● **DIRECTIONS**: Whenever a line in the data below includes the string "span", copy it out.

● **MATERIAL PROVIDED**:
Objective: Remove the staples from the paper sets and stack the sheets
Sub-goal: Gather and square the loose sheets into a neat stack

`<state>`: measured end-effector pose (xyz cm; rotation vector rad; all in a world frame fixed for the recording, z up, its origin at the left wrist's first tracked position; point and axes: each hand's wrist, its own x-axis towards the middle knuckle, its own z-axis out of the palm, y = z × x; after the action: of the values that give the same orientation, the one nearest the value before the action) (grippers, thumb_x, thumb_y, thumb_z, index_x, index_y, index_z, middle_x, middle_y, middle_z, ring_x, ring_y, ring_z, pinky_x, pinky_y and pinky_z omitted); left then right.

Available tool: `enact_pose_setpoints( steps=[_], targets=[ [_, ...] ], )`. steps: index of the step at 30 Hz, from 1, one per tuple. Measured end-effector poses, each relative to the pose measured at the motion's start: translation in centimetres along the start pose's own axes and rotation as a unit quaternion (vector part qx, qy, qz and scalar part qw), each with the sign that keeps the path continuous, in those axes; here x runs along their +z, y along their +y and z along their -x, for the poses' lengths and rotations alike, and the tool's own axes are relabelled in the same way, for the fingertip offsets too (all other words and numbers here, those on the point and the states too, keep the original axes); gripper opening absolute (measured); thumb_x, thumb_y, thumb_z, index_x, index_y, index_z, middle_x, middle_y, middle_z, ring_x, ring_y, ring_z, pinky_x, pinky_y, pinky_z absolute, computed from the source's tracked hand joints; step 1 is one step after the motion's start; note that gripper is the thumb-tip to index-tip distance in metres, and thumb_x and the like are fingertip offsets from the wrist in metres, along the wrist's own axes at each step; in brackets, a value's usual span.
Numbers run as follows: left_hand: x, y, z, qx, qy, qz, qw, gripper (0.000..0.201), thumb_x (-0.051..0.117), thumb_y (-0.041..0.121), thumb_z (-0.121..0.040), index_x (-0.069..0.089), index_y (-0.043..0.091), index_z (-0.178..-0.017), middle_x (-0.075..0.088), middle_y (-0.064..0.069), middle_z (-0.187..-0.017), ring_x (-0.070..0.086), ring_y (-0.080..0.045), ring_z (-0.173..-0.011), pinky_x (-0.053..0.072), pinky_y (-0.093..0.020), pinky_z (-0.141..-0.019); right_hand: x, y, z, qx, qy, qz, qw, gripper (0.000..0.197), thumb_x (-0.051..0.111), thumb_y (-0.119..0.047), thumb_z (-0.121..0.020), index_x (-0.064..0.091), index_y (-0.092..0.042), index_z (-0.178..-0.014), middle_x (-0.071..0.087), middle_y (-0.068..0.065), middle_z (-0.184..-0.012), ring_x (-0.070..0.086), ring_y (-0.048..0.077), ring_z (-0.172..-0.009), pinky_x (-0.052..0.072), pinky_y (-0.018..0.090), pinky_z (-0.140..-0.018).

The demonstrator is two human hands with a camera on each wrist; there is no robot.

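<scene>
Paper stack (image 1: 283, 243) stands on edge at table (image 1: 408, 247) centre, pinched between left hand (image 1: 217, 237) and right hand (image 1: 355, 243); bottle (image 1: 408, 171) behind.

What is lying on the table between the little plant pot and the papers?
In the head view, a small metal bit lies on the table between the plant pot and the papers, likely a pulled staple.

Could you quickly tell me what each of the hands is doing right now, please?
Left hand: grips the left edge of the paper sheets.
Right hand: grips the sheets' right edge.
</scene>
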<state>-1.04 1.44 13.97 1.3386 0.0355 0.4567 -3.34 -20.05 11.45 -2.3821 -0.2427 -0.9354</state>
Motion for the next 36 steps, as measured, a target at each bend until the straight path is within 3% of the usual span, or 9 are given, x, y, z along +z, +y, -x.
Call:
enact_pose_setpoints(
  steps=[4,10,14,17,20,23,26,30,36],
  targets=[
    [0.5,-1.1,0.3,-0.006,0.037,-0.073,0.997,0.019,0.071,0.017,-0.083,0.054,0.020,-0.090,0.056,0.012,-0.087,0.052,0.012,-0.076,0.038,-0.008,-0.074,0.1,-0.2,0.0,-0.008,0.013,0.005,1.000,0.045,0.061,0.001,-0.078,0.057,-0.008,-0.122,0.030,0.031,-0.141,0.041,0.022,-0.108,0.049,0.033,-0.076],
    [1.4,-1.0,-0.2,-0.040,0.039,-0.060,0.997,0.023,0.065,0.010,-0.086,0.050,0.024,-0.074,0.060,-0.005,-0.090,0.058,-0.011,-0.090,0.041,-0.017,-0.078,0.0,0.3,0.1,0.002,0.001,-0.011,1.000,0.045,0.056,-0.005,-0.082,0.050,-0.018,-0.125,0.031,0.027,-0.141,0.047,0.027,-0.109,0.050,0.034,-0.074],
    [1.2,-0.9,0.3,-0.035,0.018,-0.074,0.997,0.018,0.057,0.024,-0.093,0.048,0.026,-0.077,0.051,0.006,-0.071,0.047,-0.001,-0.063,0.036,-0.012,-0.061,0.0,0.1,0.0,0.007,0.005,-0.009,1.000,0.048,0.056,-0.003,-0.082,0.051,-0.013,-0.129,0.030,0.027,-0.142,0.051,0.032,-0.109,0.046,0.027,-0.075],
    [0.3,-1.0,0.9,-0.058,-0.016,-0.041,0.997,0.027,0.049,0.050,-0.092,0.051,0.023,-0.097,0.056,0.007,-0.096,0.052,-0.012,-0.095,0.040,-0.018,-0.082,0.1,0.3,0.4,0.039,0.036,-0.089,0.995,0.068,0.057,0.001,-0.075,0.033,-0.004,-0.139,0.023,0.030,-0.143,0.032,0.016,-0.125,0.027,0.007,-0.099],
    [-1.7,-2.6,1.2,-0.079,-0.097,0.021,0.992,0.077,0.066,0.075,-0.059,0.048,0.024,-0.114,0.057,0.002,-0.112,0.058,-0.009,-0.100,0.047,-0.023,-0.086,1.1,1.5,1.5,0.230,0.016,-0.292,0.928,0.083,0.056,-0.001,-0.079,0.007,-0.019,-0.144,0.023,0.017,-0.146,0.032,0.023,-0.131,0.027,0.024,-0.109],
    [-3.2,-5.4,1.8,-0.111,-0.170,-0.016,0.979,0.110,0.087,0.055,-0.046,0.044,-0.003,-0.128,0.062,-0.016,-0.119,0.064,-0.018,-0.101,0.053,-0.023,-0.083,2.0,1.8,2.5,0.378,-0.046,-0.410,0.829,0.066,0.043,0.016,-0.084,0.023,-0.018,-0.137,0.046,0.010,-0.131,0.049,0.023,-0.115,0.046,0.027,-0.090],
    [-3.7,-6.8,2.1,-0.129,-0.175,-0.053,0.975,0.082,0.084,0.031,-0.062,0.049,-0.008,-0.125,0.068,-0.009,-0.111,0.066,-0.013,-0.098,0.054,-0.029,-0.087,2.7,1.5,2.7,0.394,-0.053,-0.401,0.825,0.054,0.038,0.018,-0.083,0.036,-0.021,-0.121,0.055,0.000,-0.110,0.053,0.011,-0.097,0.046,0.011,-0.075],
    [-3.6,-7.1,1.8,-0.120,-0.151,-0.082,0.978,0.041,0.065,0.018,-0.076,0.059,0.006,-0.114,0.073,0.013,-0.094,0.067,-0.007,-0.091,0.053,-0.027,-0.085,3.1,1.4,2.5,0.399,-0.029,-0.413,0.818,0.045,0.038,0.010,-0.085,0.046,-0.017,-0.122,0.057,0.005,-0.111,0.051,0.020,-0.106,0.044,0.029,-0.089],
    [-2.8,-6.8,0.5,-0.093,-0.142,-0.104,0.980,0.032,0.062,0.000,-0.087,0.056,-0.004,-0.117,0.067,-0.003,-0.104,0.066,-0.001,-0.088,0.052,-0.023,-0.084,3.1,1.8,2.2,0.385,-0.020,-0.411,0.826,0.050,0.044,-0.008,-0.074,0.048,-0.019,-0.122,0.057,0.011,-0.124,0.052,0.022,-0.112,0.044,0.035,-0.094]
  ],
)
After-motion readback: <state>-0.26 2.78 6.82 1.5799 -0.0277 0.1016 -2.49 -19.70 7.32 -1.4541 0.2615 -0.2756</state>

● **EXPECTED ANSWER**:
Available tool: `enact_pose_setpoints( steps=[_], targets=[ [_, ...] ], )`. steps: index of the step at 30 Hz, from 1, one per tuple. Measured end-effector poses, each relative to the pose measured at the motion's start: translation in centimetres along the start pose's own axes and rotation as a unit quaternion (vector part qx, qy, qz and scalar part qw), each with the sign that keeps the path continuous, in those axes; here x runs along their +z, y along their +y and z along their -x, for the poses' lengths and rotations alike, and the tool's own axes are relabelled in the same way, for the fingertip offsets too (all other words and numbers here, those on the point and the states too, keep the original axes); gripper opening absolute (measured); thumb_x, thumb_y, thumb_z, index_x, index_y, index_z, middle_x, middle_y, middle_z, ring_x, ring_y, ring_z, pinky_x, pinky_y, pinky_z absolute, computed from the source's tracked hand joints; step 1 is one step after the motion's start; note that gripper is the thumb-tip to index-tip distance in metres, and thumb_x and the like are fingertip offsets from the wrist in metres, along the wrist's own axes at each step; in brackets, a value's usual span.
Motion for the next 36 steps, as measured, a target at each bend until the straight path is within 3% of the usual span, or 9 are given, x, y, z along +z, +y, -x.

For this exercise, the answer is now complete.